Let us now raise the probability of both the auxiliary theory and the hypothesis in

unison and as much as possible under the constraint that there can be maximal

negative relevance without overlap between the auxiliary theory and the hypothesis:

then the maximal probability that we can assign to both the auxiliary theory and the

hypothesis is .5.  If there is maximal negative relevance, how could a positive report be

received?  Notice that we have a partition of the probability space: (i) either the

hypothesis is true and the auxiliary theory is false (implying that the instrument is

unreliable) or (ii) the hypothesis is false and the auxiliary theory is true (implying that

the instrument is reliable).  But option (ii) is impossible: a reliable instrument cannot

give a positive report if the hypothesis is false.  Only option (i) remains:  hence the

probability of the hypothesis rises to 1 and the probability of the auxiliary theory drops

to 0 with a positive report.  On the other hand, if there is maximal positive relevance,


20

the probability of the hypothesis and the auxiliary theory both rise in unison with a

positive report, but they do not rise to 1.  Assuming that the degree of confirmation is a

monotonically increasing function from maximal positive to maximal negative relevance,

we can see that positive relevance would score worse than independence.

Once this general scheme is understood, we can gain an intuitive understanding of the

details in figure 4.3 and 4.4.  In figure 4.3, we see that a high randomization parameter

favors independence, while a low randomization parameter favors dependence.  How

can this be explained?  Recall the argument that favors maximal negative relevance:

randomization left room for a positive report from an unreliable instrument in support

of a true hypothesis.  Recall the argument that favors maximal positive relevance: the

positive report more strongly confirms the hypothesis since its influence is reinforced by

the increase in our confidence in the reliability of the instrument.  This reinforcement

effect is of course the more pronounced the less we have to deal with positive reports

that are just due to randomization.  So the argument for the virtues of maximal

negative relevance rests on randomization, while the argument for the virtues of

maximal positive relevance is offset by randomization.  Since independence is on the

continuum between maximal negative relevance and maximal positive relevance, it is no

wonder that a high randomization parameter favors independence, while a low

randomization parameter favors positive relevance.  Figure 4.4 focuses on low (but not

extremely low) values of a and h, such that positive relevance won’t always (but may

still) do better than independence.  It is no surprise that it will still do better just in

case it is a sufficiently strong form of positive relevance.

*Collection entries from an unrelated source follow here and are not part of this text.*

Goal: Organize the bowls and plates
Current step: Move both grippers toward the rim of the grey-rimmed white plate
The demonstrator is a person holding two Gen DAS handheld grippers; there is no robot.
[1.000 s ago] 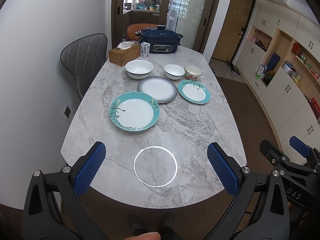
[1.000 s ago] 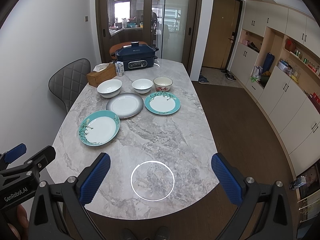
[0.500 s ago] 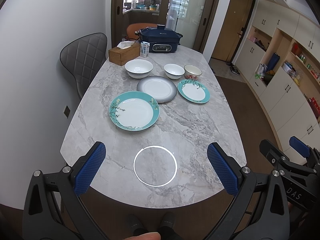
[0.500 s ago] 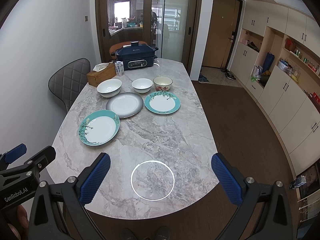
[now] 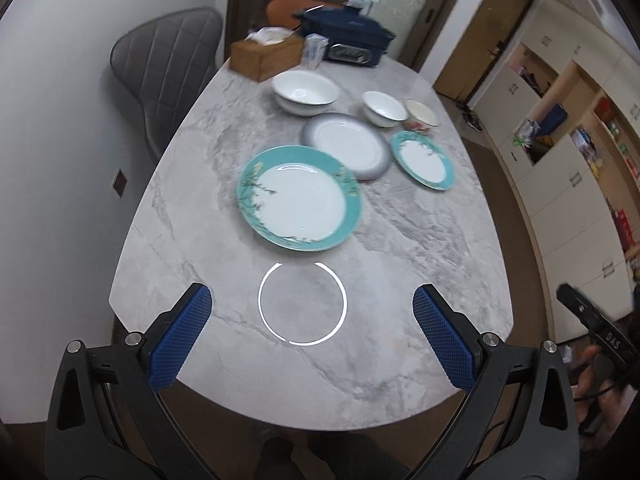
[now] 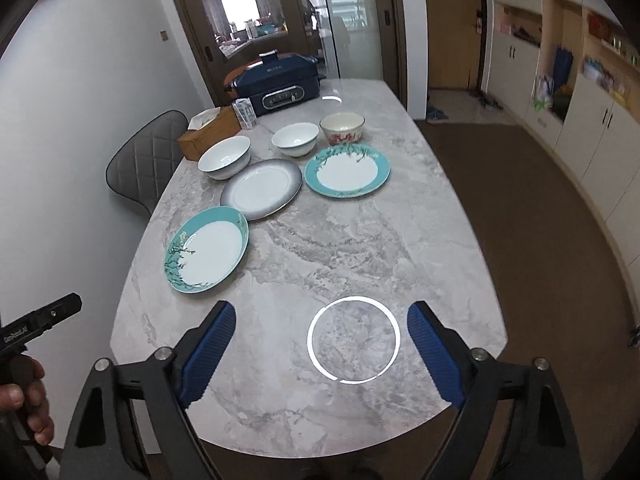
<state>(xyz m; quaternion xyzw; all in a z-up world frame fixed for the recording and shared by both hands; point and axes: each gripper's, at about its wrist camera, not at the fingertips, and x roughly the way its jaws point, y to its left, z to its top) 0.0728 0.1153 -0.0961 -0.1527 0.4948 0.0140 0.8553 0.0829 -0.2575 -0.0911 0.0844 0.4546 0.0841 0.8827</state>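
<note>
Spreading across the marble table (image 6: 360,248), nothing is stacked yet: from the left gripper's view the large teal plate (image 5: 300,200) lies at 12 o'clock just beyond the fingers, the grey-rimmed plate (image 5: 346,145) touching or slightly overlapping its far edge at 1 o'clock, the small teal plate (image 5: 423,159) further toward 2 o'clock, and behind them, left to right, the big white bowl (image 5: 306,91), the small white bowl (image 5: 383,108) and the flowered bowl (image 5: 420,114). The likely trouble is the first pick: a flat plate on smooth stone gives the pads only a thin rim, so a shallow bite could let it skid into the grey-rimmed plate or slip and chip. The motion blur in the left view suggests speed, which would worsen aim. The left gripper (image 5: 312,330) hangs above the near table edge, tilted down, its jaws wide apart and empty. The right gripper (image 6: 320,346) hovers likewise over the near end, jaws spread and holding nothing, with the small teal plate at its 12 o'clock.
</note>
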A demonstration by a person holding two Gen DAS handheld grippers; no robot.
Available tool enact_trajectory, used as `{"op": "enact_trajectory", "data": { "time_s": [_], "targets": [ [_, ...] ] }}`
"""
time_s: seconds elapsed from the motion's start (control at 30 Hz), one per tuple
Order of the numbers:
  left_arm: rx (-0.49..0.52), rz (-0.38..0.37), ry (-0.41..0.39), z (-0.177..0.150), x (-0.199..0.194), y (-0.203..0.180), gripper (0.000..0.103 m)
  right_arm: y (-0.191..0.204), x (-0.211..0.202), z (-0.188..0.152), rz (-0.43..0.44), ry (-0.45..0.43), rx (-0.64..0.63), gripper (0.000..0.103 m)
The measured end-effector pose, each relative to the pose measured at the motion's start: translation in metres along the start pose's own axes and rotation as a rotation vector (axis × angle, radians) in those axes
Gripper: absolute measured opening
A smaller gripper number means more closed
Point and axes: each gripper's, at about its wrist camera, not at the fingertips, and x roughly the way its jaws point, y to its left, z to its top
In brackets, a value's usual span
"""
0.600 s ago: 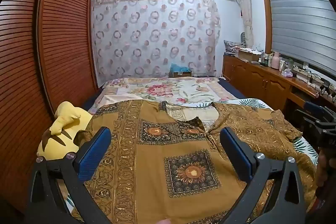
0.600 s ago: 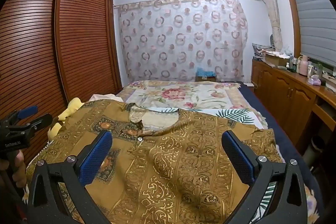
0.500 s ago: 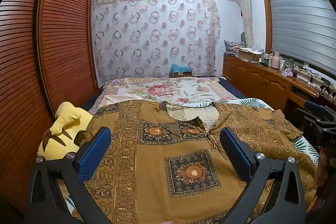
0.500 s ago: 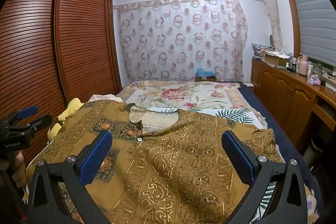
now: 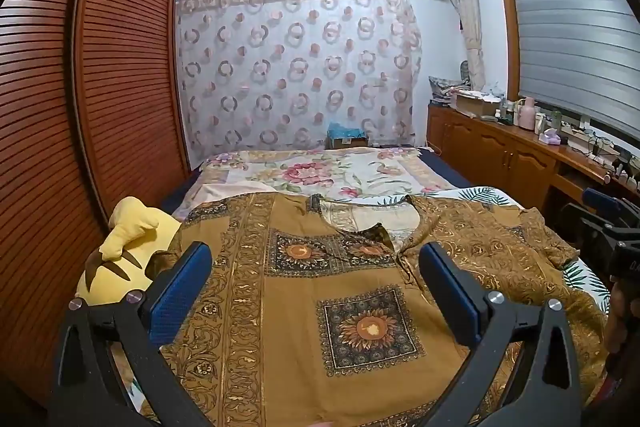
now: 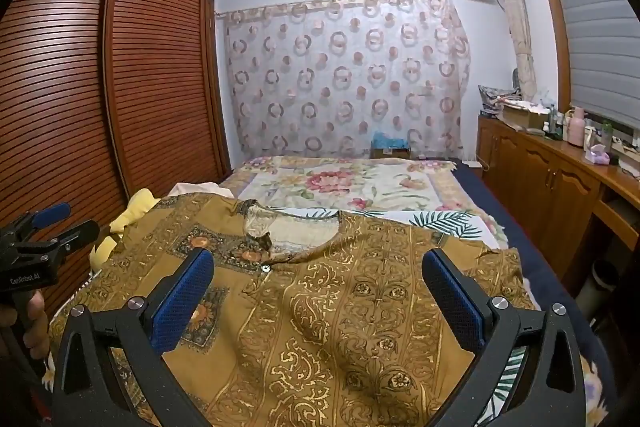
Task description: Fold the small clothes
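Note:
A mustard-brown patterned shirt (image 5: pixel 304 311) lies spread flat on the bed, collar toward the far end; it also shows in the right wrist view (image 6: pixel 340 307). My left gripper (image 5: pixel 316 291) is open and empty, held above the shirt's left half. My right gripper (image 6: pixel 318 297) is open and empty, held above the shirt's right half. The right gripper shows at the right edge of the left wrist view (image 5: pixel 612 227). The left gripper shows at the left edge of the right wrist view (image 6: pixel 40 247).
A yellow plush toy (image 5: pixel 120 251) lies at the bed's left edge beside the slatted wooden wardrobe (image 5: pixel 80 107). A floral quilt (image 5: pixel 312 175) covers the far bed. A wooden cabinet (image 5: pixel 512 155) with bottles runs along the right wall.

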Motion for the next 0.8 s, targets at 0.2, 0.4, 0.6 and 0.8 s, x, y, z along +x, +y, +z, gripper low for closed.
{"op": "enact_trajectory", "data": {
  "time_s": [0.2,0.4,0.6,0.8],
  "targets": [
    [0.002,0.004,-0.004,0.0055,-0.0024,0.0095,0.103,-0.0001,0.0012,-0.0004,0.002,0.001,-0.003,0.103],
    [0.003,0.003,-0.003,0.0049,-0.0024,0.0074,0.103,-0.0003,0.0012,0.0003,0.003,-0.001,-0.003,0.103],
    [0.005,0.005,-0.005,0.0046,-0.0022,0.0066,0.103,-0.0001,0.0012,-0.0002,0.000,-0.002,-0.003,0.103],
    [0.004,0.004,-0.005,0.0049,-0.0044,0.0067,0.103,0.0001,0.0010,-0.0003,0.000,-0.003,-0.003,0.103]
  ]
}}
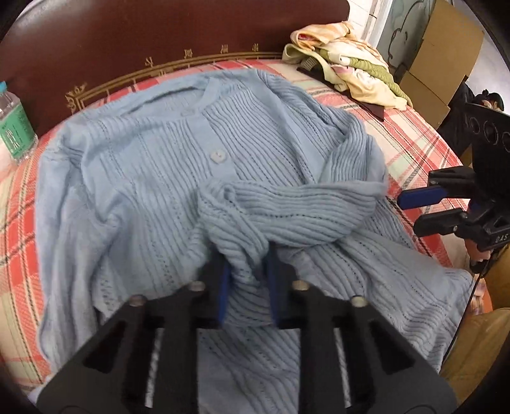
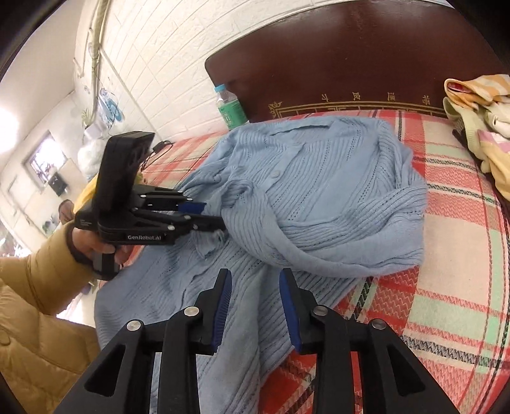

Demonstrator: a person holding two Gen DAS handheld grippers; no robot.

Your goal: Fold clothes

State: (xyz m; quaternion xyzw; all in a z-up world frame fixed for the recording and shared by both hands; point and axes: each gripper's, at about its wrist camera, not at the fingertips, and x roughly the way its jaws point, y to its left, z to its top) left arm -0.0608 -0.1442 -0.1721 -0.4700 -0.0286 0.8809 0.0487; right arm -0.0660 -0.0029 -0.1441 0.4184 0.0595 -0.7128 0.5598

Let us now turn to our next question.  We have received a report from a LTFR

instrument to the effect that some testable consequence is true.  Subsequently, we

increase our confidence in the reliability of the instrument by appealing to an auxiliary


21

theory that is independent of the hypothesis under test.  Is this a successful strategy to

increase the degree of confirmation for our hypothesis?

It is easy to see that the answer to this question is univocally positive.  Our basic model

in figure 2.1 captures the situation before some auxiliary theory in support of our

hypothesis has been spotted.  The model in figure 4.1 captures the situation after some

auxiliary theory has been spotted.  We specify a probability distribution P for the

Bayesian Network in figure 2.1 and P* for the Bayesian Network in figure 4.1. To

respect the ceteris paribus clause, we specify the same values h, p, q and a for both

distributions, but we choose the remainder of the probability values such that P(REL) <

P*(REL).  Then, as we show in the appendix,

(4.2) ∆P = P*(HYP|REP) - P(HYP|REP) > 0.

Matters are not as simple when we turn our attention to the last question.  What

happens if we increase our confidence in the reliability of the instrument by appealing

to an auxiliary theory and the auxiliary theory and the hypothesis are positively

relevant to one another?  To investigate this question, we raise the reliability of the

instrument by bringing in a positively relevant auxiliary theory: we construct a

probability distribution P for our basic model in figure 2.1 and a probability distribution

P* for the Bayesian Network in figure 4.2, carefully picking r, ht  and ht , so that r =

P(REL) < P*(REL) = r* and, to respect the ceteris paribus clause, so that (ii) P(HYP) =

P*(HYP).  In the appendix we have shown that

(4.3) ∆P = P*(HYP|REP) - P(HYP|REP) > 0 iff hh htrh*rra*artra −−++ > 0.


22

In figure 4.5, we set the values at h=.5, a=.4 and 8.t h = and construct a phase curve for

values of (r, r*).  The part of the graph that interests us is the area above the line where

r*>r.  In the area above the phase curve a positively relevant auxiliary theory increases

the degree of confirmation for the hypothesis.  In the area underneath the phase curve

a positively relevant auxiliary theory decreases the degree of confirmation for the

hypothesis.  Notice that there exists a region underneath the phase curve where r*>r.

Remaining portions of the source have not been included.